What are the required steps to convert base 10 integer
number 110 001 010 040 to signed binary code (in base 2)?
- A signed integer, written in base ten, or a decimal system number, is a number written using the digits 0 through 9 and the sign, which can be positive (+) or negative (-). If positive, the sign is usually not written.
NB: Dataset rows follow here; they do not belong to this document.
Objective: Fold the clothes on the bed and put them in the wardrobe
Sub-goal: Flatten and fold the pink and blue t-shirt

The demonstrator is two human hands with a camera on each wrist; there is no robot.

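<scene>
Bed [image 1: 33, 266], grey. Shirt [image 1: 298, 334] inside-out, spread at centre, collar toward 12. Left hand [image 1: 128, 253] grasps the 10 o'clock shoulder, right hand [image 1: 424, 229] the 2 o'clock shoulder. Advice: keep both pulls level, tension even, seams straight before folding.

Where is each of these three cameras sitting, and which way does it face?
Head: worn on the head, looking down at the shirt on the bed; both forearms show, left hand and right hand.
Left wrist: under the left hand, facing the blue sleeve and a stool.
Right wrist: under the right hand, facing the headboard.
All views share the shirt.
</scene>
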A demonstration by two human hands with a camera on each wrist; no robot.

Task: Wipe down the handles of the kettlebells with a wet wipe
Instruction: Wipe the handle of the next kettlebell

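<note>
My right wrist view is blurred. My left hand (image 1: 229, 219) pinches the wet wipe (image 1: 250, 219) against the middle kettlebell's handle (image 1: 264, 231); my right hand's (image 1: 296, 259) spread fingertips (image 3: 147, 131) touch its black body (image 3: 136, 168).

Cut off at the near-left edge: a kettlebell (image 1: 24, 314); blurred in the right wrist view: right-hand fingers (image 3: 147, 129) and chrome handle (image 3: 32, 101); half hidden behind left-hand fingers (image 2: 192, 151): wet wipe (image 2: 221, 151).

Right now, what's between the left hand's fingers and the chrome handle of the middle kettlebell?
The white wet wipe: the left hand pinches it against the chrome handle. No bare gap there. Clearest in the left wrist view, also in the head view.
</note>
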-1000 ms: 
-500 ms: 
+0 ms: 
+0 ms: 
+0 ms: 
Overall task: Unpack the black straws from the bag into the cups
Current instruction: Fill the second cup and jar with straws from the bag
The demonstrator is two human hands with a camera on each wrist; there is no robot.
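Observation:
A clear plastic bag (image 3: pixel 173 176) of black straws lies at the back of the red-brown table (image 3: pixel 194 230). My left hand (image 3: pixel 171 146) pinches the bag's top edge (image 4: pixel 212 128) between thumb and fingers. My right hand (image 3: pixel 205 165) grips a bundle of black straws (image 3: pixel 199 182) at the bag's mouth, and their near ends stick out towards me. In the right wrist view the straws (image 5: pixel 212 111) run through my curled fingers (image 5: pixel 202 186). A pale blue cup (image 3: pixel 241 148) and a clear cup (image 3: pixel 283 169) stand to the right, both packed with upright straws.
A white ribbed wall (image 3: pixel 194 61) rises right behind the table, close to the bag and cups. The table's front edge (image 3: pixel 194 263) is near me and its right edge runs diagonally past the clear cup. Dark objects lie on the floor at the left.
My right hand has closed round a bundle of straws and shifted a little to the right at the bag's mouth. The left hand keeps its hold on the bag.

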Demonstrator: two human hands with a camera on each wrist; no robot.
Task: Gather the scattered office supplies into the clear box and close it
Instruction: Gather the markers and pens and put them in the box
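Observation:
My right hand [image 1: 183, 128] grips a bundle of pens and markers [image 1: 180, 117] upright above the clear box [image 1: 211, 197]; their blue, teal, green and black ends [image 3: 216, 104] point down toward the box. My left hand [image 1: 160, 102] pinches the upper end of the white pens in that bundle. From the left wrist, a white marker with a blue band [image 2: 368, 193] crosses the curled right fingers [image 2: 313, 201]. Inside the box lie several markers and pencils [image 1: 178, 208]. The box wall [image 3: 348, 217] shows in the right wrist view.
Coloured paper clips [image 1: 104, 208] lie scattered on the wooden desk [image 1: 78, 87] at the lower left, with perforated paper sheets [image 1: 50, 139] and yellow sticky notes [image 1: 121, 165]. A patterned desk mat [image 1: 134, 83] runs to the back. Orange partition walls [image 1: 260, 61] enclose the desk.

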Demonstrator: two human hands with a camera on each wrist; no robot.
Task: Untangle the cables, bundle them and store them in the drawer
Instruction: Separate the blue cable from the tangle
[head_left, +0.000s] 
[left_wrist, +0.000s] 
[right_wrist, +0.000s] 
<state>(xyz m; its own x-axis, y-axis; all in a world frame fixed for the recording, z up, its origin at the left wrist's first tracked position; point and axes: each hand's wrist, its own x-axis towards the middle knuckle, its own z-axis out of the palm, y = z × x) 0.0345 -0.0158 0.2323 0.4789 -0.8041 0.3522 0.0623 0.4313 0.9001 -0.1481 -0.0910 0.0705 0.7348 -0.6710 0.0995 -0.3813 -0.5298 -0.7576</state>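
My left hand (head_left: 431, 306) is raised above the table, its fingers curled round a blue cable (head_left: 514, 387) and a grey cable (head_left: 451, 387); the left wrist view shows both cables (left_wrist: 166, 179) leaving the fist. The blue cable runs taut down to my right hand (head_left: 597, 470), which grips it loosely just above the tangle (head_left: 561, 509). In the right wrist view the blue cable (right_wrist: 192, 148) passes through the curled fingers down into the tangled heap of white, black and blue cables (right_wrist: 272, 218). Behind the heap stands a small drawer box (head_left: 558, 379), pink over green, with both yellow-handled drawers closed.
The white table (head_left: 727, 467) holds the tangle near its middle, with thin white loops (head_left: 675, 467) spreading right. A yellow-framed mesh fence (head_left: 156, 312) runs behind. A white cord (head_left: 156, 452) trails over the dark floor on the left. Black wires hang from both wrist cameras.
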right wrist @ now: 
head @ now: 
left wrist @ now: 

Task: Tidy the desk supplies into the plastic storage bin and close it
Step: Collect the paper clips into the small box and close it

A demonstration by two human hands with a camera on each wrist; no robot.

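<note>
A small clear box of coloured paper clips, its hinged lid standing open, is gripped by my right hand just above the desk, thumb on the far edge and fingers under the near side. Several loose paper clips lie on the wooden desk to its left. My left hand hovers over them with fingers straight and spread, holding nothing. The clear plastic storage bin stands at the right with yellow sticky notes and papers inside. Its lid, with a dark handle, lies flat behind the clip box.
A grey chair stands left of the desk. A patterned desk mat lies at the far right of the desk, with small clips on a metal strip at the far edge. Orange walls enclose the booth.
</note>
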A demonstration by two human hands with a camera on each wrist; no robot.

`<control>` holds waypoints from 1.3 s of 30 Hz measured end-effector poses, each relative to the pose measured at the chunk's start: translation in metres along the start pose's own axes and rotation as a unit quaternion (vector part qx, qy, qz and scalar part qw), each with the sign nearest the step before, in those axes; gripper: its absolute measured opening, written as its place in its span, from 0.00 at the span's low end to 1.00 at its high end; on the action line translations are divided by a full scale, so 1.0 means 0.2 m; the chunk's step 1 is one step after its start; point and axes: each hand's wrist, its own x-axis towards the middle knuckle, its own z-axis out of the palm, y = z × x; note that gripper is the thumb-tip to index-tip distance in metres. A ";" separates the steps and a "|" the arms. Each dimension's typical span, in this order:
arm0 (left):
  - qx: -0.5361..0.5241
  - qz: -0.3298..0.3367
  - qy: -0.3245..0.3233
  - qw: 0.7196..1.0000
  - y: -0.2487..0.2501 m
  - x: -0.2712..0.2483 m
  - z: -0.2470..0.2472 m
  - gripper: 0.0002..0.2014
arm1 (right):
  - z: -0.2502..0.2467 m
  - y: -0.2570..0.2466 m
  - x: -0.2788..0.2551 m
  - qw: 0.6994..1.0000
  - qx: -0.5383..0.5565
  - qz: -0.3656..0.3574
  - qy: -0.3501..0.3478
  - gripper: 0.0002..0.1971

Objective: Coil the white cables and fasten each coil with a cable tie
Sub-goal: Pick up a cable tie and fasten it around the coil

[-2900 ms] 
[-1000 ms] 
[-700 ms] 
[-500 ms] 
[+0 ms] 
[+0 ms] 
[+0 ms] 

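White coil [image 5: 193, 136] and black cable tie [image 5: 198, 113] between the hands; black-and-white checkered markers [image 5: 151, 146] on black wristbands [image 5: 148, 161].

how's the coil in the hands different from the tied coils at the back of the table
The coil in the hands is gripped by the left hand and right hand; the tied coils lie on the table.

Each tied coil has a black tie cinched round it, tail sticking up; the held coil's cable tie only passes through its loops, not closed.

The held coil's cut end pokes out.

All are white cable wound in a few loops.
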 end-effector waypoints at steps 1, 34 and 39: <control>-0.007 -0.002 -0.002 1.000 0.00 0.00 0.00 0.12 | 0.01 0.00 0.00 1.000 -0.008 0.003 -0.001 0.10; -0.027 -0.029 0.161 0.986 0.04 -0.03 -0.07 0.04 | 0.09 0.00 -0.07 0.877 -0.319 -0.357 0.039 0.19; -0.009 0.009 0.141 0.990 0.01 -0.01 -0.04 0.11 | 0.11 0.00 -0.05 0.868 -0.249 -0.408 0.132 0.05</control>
A number written in base two, or binary, is a number written using only the digits 0 and 1.
1. Divide the number repeatedly by 2:
Keep track of each remainder.
Stop when you get a quotient that is equal to zero.
- division = quotient + remainder;
- 110 001 010 040 ÷ 2 = 55 000 505 020 + 0;
- 55 000 505 020 ÷ 2 = 27 500 252 510 + 0;
- 27 500 252 510 ÷ 2 = 13 750 126 255 + 0;
- 13 750 126 255 ÷ 2 = 6 875 063 127 + 1;
- 6 875 063 127 ÷ 2 = 3 437 531 563 + 1;
- 3 437 531 563 ÷ 2 = 1 718 765 781 + 1;
- 1 718 765 781 ÷ 2 = 859 382 890 + 1;
- 859 382 890 ÷ 2 = 429 691 445 + 0;
- 429 691 445 ÷ 2 = 214 845 722 + 1;
- 214 845 722 ÷ 2 = 107 422 861 + 0;
- 107 422 861 ÷ 2 = 53 711 430 + 1;
- 53 711 430 ÷ 2 = 26 855 715 + 0;
- 26 855 715 ÷ 2 = 13 427 857 + 1;
- 13 427 857 ÷ 2 = 6 713 928 + 1;
- 6 713 928 ÷ 2 = 3 356 964 + 0;
- 3 356 964 ÷ 2 = 1 678 482 + 0;
- 1 678 482 ÷ 2 = 839 241 + 0;
- 839 241 ÷ 2 = 419 620 + 1;
- 419 620 ÷ 2 = 209 810 + 0;
- 209 810 ÷ 2 = 104 905 + 0;
- 104 905 ÷ 2 = 52 452 + 1;
- 52 452 ÷ 2 = 26 226 + 0;
- 26 226 ÷ 2 = 13 113 + 0;
- 13 113 ÷ 2 = 6 556 + 1;
- 6 556 ÷ 2 = 3 278 + 0;
- 3 278 ÷ 2 = 1 639 + 0;
- 1 639 ÷ 2 = 819 + 1;
- 819 ÷ 2 = 409 + 1;
- 409 ÷ 2 = 204 + 1;
- 204 ÷ 2 = 102 + 0;
- 102 ÷ 2 = 51 + 0;
- 51 ÷ 2 = 25 + 1;
- 25 ÷ 2 = 12 + 1;
- 12 ÷ 2 = 6 + 0;
- 6 ÷ 2 = 3 + 0;
- 3 ÷ 2 = 1 + 1;
- 1 ÷ 2 = 0 + 1;
2. Construct the base 2 representation of the positive number:
Take all the remainders starting from the bottom of the list constructed above.
110 001 010 040(10) = 1 1001 1001 1100 1001 0010 0011 0101 0111 1000(2)
3. Determine the signed binary number bit length:
The base 2 number's actual length, in bits: 37.
- A signed binary's bit length must be equal to a power of 2, as of:
- 21 = 2; 22 = 4; 23 = 8; 24 = 16; 25 = 32; 26 = 64; ...
- The first bit (the leftmost) is reserved for the sign:
- 0 = positive integer number, 1 = negative integer number
The least number that is:
1) a power of 2
2) and is larger than the actual length, 37,
3) so that the first bit (leftmost) could be zero
(we deal with a positive number at this moment)
=== is: 64.
4. Get the positive binary computer representation on 64 bits (8 Bytes):
If needed, add extra 0s in front (to the left) of the base 2 number, up to the required length, 64:
110 001 010 040(10) Base 10 integer number converted and written as a signed binary code (in base 2):
110 001 010 040(10) = 0000 0000 0000 0000 0000 0000 0001 1001 1001 1100 1001 0010 0011 0101 0111 1000
Spaces were used to group digits: for binary, by 4, for decimal, by 3.